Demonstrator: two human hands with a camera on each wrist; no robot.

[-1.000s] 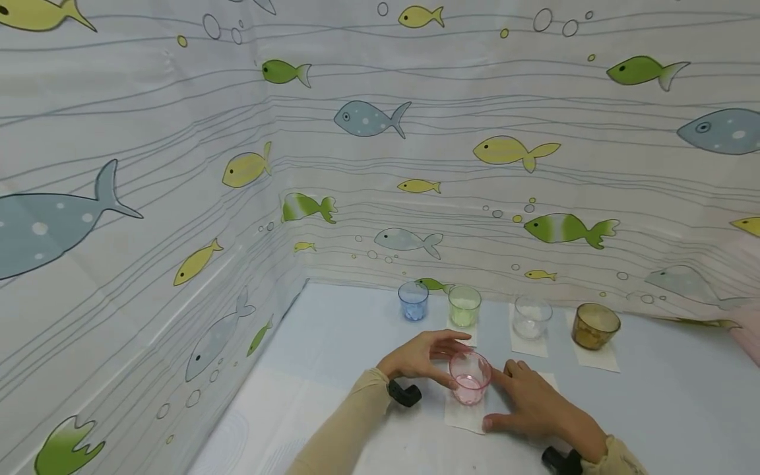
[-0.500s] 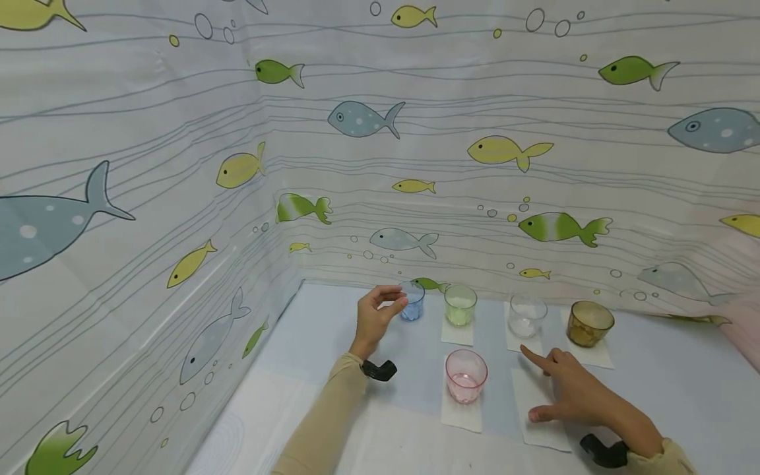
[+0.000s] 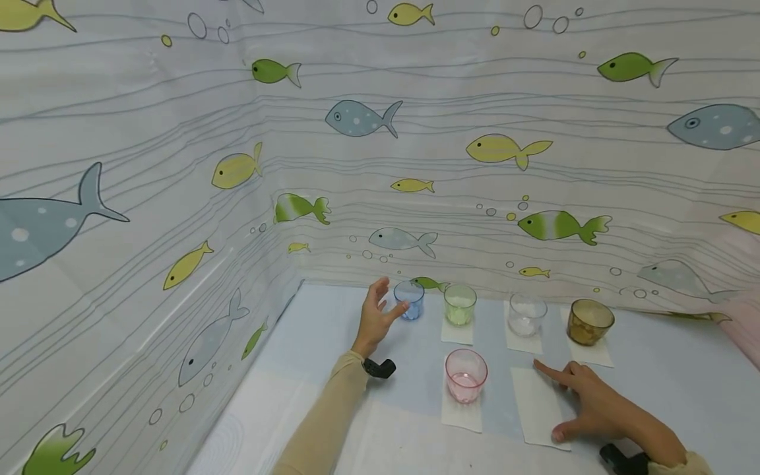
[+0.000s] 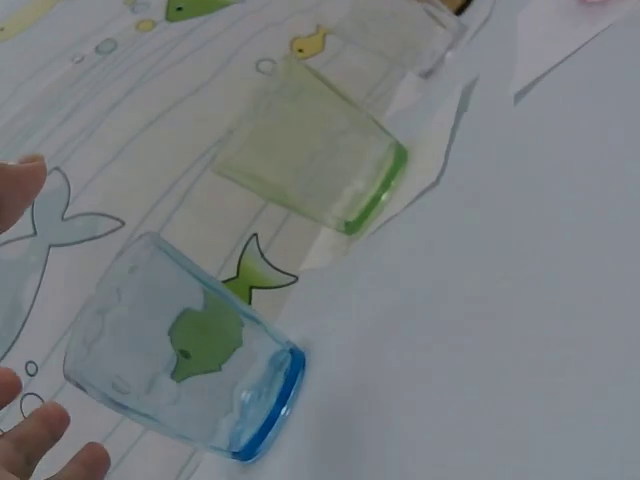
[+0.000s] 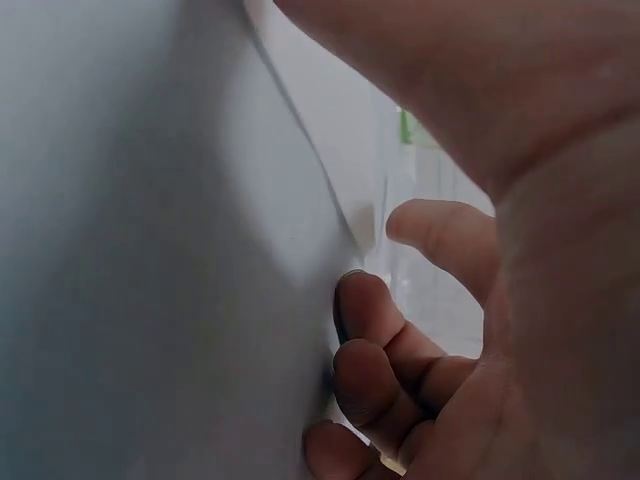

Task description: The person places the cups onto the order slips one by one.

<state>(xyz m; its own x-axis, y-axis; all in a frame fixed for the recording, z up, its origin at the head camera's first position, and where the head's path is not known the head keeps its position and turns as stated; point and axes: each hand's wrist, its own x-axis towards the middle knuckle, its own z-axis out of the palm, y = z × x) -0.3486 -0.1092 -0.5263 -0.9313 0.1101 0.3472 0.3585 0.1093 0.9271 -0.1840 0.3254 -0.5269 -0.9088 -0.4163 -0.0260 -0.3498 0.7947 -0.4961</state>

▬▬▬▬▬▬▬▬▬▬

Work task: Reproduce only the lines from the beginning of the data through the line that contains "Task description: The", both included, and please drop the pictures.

Response to this exercise:
Demonstrator: two human hands with a camera on each wrist; no robot.

[-1.000s] 
[-0.500s] 
[+0.000s] 
[+0.000s] 
[+0.000s] 

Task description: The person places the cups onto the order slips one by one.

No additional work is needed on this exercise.